**Your instructions:**
What you return must be every line from the beginning of the data through the line holding "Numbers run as", unchanged.
__________________________________________________
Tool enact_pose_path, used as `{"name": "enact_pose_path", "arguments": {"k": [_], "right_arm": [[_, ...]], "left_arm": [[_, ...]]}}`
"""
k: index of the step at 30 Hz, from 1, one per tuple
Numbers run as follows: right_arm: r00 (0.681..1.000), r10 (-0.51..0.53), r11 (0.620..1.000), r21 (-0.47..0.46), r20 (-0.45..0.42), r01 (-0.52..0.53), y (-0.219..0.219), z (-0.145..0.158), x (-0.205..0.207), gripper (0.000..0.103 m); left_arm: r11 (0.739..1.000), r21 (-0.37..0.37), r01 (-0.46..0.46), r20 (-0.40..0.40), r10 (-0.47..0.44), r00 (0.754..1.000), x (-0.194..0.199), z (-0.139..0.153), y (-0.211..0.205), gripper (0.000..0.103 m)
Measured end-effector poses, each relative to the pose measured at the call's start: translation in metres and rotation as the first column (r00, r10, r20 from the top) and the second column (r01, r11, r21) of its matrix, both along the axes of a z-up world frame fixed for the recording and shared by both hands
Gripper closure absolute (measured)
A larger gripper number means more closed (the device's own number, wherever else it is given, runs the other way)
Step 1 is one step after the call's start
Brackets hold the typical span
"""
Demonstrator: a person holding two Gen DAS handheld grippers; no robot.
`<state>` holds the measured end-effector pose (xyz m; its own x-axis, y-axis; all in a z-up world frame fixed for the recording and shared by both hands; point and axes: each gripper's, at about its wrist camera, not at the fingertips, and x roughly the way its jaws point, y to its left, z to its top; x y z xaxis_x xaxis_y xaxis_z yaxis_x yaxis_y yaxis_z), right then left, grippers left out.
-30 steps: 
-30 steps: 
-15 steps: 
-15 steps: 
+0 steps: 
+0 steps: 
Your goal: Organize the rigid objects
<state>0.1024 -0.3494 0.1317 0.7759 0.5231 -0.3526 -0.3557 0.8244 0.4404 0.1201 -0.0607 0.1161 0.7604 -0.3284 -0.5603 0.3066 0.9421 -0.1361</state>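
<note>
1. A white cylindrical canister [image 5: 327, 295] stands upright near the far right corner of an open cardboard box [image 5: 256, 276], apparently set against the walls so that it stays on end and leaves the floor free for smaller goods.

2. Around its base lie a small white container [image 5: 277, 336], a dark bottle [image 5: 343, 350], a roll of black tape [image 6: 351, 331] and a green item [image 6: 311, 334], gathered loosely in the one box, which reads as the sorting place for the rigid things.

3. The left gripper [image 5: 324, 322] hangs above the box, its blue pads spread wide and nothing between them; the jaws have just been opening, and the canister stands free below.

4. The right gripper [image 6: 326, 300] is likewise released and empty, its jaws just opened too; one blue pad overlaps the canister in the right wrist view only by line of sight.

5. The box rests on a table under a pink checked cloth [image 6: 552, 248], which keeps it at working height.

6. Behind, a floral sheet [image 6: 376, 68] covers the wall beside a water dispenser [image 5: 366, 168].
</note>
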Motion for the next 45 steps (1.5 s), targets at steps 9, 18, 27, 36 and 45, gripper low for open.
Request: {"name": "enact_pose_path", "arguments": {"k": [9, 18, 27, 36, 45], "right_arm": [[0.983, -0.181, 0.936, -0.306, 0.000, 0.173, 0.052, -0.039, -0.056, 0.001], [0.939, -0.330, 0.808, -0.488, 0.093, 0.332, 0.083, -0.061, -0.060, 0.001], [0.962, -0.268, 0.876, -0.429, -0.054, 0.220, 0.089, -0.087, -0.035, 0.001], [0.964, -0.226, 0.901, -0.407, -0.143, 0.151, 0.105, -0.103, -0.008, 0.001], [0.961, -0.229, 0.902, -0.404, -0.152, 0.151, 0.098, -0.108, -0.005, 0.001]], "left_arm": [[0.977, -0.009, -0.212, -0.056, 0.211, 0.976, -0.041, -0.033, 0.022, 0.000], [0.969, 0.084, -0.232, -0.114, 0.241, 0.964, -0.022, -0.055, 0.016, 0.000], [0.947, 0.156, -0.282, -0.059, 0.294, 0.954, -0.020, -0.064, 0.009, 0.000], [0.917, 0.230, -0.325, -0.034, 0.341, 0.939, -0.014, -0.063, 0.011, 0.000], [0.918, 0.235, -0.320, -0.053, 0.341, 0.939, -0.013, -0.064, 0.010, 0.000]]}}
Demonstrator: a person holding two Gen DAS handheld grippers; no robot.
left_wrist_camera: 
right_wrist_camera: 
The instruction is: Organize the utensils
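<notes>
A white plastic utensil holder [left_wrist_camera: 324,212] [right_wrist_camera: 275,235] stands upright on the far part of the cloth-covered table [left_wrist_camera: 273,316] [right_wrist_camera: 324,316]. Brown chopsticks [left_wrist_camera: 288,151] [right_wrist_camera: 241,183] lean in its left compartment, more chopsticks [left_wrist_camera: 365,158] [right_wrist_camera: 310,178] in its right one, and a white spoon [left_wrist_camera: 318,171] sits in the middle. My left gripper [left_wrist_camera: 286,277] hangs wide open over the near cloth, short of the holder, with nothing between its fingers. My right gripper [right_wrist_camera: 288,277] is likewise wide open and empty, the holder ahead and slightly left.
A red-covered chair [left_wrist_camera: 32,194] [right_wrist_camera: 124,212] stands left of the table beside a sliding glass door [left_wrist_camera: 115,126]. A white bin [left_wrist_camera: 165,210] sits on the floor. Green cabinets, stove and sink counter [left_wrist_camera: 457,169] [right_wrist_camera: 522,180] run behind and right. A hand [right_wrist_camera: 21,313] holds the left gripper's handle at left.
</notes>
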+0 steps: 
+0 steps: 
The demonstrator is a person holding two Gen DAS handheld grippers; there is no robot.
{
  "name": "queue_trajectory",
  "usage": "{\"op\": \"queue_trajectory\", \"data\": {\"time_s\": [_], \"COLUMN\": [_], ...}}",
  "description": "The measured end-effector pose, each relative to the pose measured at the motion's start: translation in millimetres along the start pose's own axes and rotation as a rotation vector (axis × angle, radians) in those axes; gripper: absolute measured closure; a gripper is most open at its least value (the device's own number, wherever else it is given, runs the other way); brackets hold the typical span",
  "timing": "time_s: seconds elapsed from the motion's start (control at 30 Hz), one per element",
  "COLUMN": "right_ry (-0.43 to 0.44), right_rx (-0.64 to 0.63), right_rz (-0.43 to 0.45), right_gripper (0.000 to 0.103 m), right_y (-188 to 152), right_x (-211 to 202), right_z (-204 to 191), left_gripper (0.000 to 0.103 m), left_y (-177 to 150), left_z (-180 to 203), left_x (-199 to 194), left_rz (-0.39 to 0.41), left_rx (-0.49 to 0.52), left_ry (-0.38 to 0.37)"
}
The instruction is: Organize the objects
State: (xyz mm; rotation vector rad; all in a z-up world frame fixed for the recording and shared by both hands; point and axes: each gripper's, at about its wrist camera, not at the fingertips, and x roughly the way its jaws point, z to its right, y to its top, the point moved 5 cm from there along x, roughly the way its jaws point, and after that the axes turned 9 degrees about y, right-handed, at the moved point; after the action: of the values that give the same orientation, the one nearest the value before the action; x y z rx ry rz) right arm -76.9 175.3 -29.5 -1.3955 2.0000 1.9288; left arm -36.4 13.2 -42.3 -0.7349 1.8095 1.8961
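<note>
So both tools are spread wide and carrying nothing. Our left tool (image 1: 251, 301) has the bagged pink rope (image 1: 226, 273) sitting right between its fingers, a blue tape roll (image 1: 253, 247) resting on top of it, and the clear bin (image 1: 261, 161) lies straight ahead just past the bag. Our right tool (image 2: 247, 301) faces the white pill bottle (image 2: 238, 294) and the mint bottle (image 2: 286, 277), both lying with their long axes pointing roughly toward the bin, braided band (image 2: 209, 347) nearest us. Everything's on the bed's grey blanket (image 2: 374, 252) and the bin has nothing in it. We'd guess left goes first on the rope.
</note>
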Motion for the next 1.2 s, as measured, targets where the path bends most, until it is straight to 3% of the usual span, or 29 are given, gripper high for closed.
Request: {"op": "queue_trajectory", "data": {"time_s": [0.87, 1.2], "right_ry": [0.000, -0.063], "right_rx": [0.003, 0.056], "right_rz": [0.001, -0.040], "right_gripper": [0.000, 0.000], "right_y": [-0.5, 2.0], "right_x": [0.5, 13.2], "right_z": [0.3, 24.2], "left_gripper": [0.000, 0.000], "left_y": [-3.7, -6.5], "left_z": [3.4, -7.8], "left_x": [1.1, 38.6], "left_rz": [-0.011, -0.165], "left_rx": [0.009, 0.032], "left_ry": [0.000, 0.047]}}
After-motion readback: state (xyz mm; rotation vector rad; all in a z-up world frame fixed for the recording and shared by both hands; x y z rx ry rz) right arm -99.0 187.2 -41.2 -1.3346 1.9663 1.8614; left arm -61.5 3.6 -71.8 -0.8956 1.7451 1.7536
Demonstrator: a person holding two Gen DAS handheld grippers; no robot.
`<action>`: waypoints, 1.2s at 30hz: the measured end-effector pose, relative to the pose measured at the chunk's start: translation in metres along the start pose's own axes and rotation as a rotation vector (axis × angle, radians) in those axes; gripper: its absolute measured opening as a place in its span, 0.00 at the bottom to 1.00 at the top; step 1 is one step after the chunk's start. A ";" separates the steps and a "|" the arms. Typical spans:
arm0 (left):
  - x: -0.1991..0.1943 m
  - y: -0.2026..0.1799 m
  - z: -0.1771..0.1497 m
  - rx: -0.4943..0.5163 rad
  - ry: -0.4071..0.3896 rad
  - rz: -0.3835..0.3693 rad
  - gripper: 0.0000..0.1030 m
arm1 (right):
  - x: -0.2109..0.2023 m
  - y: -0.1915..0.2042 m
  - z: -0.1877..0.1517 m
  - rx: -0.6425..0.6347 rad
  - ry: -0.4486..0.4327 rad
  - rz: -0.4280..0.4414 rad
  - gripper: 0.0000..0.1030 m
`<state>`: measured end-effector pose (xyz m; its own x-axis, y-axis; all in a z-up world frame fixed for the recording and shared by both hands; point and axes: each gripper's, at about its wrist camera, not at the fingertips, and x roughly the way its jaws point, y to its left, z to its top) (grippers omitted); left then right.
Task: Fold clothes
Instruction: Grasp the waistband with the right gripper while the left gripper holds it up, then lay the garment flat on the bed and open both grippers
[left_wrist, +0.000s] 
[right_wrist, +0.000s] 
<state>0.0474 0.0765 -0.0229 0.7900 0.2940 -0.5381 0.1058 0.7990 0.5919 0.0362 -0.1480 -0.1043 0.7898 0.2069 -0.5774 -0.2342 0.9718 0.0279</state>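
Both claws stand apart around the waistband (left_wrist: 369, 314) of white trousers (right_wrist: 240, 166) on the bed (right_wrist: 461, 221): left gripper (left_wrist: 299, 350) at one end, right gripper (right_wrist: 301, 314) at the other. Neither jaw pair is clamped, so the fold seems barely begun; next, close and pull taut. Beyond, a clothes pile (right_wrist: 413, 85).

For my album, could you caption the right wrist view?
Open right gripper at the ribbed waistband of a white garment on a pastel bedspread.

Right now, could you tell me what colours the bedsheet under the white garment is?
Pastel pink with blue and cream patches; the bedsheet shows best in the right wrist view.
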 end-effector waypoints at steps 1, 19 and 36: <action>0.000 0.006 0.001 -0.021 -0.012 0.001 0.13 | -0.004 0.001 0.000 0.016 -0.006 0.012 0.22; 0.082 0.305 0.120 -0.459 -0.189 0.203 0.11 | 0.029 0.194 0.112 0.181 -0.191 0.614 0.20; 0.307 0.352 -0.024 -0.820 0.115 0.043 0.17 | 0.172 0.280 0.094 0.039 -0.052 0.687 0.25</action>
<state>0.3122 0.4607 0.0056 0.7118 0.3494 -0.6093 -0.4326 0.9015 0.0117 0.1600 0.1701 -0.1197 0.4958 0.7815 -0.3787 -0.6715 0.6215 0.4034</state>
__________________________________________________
**Expected output:**
Tool enact_pose_path, used as `{"name": "enact_pose_path", "arguments": {"k": [_], "right_arm": [[_, ...]], "left_arm": [[_, ...]]}}`
"""
k: index of the step at 30 Hz, from 1, one per tuple
Numbers run as follows: right_arm: r00 (0.681..1.000), r10 (-0.51..0.53), r11 (0.620..1.000), r21 (-0.47..0.46), r20 (-0.45..0.42), r01 (-0.52..0.53), y (-0.219..0.219), z (-0.145..0.158), x (-0.205..0.207), gripper (0.000..0.103 m); left_arm: r11 (0.739..1.000), r21 (-0.37..0.37), r01 (-0.46..0.46), r20 (-0.40..0.40), r10 (-0.47..0.44), r00 (0.754..1.000), x (-0.194..0.199), z (-0.139..0.153), y (-0.211..0.205), gripper (0.000..0.103 m)

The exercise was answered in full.